For mixed records the NIC may have cleared skb->decrypted on auth failure;
the optional tls_dev_rx_rekey_fixup callback re-asserts it,
then the record is reencrypted with the old key so the SW AEAD can
decrypt it with the new key.
The new key's tls_dev_add is deferred until the old key is fully
consumed: tls_set_device_offload_rx() sets dev_add_pending while
old_aead_recv is retained, and tls_device_deferred_dev_add_rx()
installs the new key once copied_seq crosses old_nic_boundary.

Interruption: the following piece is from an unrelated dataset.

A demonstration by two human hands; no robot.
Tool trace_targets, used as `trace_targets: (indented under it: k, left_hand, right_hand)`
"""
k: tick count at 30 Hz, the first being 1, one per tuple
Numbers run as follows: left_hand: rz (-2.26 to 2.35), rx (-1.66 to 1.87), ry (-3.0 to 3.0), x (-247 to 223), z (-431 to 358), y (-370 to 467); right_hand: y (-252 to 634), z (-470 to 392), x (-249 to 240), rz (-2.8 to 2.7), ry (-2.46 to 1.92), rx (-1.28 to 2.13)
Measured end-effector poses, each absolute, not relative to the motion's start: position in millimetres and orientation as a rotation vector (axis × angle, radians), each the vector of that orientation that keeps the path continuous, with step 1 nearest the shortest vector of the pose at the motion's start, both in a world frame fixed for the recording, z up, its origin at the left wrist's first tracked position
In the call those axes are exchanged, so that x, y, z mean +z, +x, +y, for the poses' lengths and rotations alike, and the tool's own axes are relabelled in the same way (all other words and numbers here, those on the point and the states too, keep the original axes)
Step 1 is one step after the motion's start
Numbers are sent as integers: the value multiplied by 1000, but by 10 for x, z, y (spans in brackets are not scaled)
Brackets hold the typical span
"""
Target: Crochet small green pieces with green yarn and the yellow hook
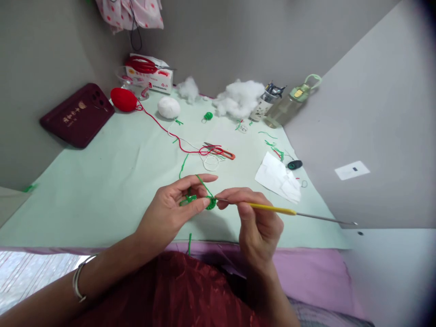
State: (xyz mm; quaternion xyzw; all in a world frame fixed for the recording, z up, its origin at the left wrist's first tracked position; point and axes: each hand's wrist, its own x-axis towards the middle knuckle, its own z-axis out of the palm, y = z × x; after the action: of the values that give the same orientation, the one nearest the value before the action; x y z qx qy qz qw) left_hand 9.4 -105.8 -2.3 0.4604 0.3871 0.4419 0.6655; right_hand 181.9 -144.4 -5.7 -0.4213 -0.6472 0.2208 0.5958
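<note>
My left hand point(173, 204) pinches a small round piece of green crochet point(211, 203) between thumb and fingers. Green yarn point(203, 185) runs taut from the piece up over my raised index finger, and more green strands lie in the palm. In my right hand point(260, 222) is a crochet hook point(272, 208) with a yellow handle, gripped like a pen. Its left tip meets the edge of the green piece; whether it is inside a stitch I cannot tell. The hook's other metal end points out to the right.
Thread snips point(223, 152) lie ahead among red and white yarn. Behind are a red yarn ball point(124, 99), a white yarn ball point(169, 107), stuffing point(240, 97), a pen cup point(260, 106) and a bottle point(286, 106). A phone point(80, 116) leans at left; white paper point(277, 177) lies right.
</note>
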Motion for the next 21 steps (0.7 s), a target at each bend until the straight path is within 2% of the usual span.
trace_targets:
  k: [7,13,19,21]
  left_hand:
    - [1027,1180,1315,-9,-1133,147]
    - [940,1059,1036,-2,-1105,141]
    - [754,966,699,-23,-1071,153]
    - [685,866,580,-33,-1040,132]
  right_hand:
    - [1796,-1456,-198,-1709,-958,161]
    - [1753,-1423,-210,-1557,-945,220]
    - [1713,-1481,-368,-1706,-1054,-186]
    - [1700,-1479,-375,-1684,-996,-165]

Tested on Mellanox ConnectX-6 Dx (Crypto Enabled) with multiple
TLS 1.3 RX KeyUpdate cycles.
Signed-off-by: Rishikesh Jethwani <rjethwani@purestorage.com>
---
.../mellanox/mlx5/core/en_accel/ktls.c | 10 +
include/net/tls.h | 10 +
include/uapi/linux/snmp.h | 3 +
net/tls/tls.h | 9 +-
net/tls/tls_device.c | 314 ++++++++++++++++--
net/tls/tls_main.c | 46 +--
net/tls/tls_proc.c | 3 +
net/tls/tls_sw.c | 1 +
8 files changed, 346 insertions(+), 50 deletions(-)

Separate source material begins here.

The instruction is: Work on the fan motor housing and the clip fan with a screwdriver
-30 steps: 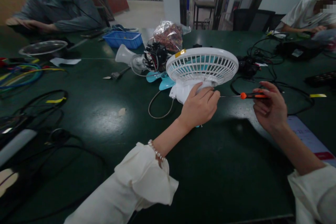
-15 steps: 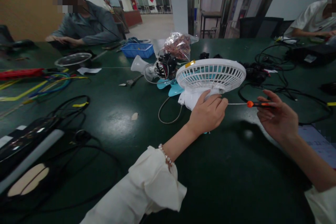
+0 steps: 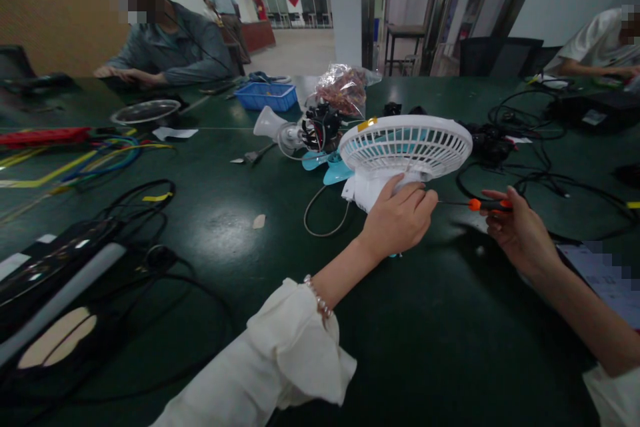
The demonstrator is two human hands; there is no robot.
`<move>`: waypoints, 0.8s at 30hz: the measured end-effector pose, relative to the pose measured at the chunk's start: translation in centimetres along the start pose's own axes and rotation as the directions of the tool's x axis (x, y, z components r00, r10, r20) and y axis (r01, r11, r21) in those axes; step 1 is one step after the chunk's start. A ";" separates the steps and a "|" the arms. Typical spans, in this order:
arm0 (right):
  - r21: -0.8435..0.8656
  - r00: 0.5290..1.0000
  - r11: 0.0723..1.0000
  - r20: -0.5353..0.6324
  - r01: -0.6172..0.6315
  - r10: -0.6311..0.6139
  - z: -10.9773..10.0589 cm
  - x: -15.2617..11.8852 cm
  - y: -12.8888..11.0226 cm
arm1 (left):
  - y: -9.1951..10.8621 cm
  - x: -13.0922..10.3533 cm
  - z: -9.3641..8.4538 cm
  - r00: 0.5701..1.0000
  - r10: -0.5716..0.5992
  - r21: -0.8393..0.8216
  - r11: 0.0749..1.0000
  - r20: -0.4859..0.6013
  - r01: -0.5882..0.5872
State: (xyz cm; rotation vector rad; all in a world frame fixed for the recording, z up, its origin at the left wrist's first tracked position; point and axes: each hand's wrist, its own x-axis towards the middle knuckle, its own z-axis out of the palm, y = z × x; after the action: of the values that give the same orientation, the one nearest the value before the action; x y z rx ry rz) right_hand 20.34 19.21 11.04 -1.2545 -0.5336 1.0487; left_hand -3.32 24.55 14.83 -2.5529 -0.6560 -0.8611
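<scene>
A white fan (image 3: pixel 363 190) with a slotted round guard lies tilted on the dark green table, its guard facing up and away. My left hand (image 3: pixel 401 217) grips the fan's housing from the near side, fingers closed on it. In my right hand (image 3: pixel 520 233) is a screwdriver (image 3: pixel 493 205) with an orange and black handle, pinched between thumb and fingers. Its thin shaft points left at the housing, and the tip is hidden by my left hand. Pale blue fan blades (image 3: pixel 337 172) and a looped grey cable (image 3: pixel 320 235) lie left of the housing.
Behind the fan are a blue basket (image 3: pixel 267 97), a clear bag of reddish-brown pieces (image 3: pixel 345 90) and a dark motor with wires (image 3: pixel 320 127). Black cables (image 3: pixel 545 167) lie right; a power strip (image 3: pixel 55 253) and coloured wires (image 3: pixel 115 153) lie left. Two people sit across the table.
My right hand has shifted slightly down and left, and its fingers have closed round the screwdriver handle from a looser, more open hold. My left hand keeps its grip on the fan.
</scene>
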 end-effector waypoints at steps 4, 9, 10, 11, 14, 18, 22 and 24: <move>0.093 0.996 0.992 0.021 0.084 -0.086 -0.2 -0.4 -0.4 | 0.0 0.0 0.0 1.000 -0.002 0.006 1.000 0.004 0.002; 0.151 0.968 0.962 0.071 0.230 -0.242 0.1 -1.3 -1.3 | 0.1 0.0 -0.1 1.000 -0.006 0.002 1.000 0.001 0.006; 0.163 0.962 0.955 0.076 0.247 -0.262 0.2 -1.4 -1.5 | 0.0 0.0 -0.1 1.000 -0.002 0.002 1.000 0.001 0.002; 0.171 0.957 0.950 0.081 0.262 -0.279 0.3 -1.6 -1.6 | 0.0 0.0 -0.1 1.000 0.000 0.004 1.000 0.001 0.000; 0.161 0.942 0.935 0.072 0.315 -0.329 0.6 -1.9 -1.9 | 0.0 0.0 -0.1 1.000 0.000 0.017 1.000 0.003 0.000; 0.083 0.921 0.919 0.015 0.386 -0.389 0.7 -1.9 -1.8 | 0.1 0.0 0.0 1.000 -0.007 0.020 1.000 0.014 0.007; 0.046 0.903 0.902 -0.016 0.429 -0.429 0.5 -1.8 -1.6 | 0.1 0.0 0.0 1.000 -0.013 0.006 1.000 0.010 0.012; 0.081 0.905 0.902 0.002 0.423 -0.425 0.2 -1.7 -1.6 | 0.1 0.0 0.0 1.000 -0.013 0.003 1.000 0.007 0.013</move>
State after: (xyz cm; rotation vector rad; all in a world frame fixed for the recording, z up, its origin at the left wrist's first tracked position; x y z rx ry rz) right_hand 19.92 17.95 12.90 -0.9979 -0.7360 0.7055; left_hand -3.29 24.50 14.83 -2.5529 -0.6757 -0.8557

diff --git a/drivers/net/ethernet/mellanox/mlx5/core/en_accel/ktls.c b/drivers/net/ethernet/mellanox/mlx5/core/en_accel/ktls.c
index 337201f12895..71c9d3ca947d 100644
--- a/drivers/net/ethernet/mellanox/mlx5/core/en_accel/ktls.c
+++ b/drivers/net/ethernet/mellanox/mlx5/core/en_accel/ktls.c
@@ -86,10 +86,20 @@ static int mlx5e_ktls_resync(struct net_device *netdev,
return 0;
}
+static void mlx5e_ktls_rx_rekey_fixup(struct sk_buff *skb)
+{
+ struct sk_buff *frag_iter;
+
+ skb->decrypted = 1;
+ skb_walk_frags(skb, frag_iter)
+ frag_iter->decrypted = 1;
+}
+
static const struct tlsdev_ops mlx5e_ktls_ops = {
.tls_dev_add = mlx5e_ktls_add,
.tls_dev_del = mlx5e_ktls_del,
.tls_dev_resync = mlx5e_ktls_resync,
+ .tls_dev_rx_rekey_fixup = mlx5e_ktls_rx_rekey_fixup,
};
bool mlx5e_is_ktls_rx(struct mlx5_core_dev *mdev)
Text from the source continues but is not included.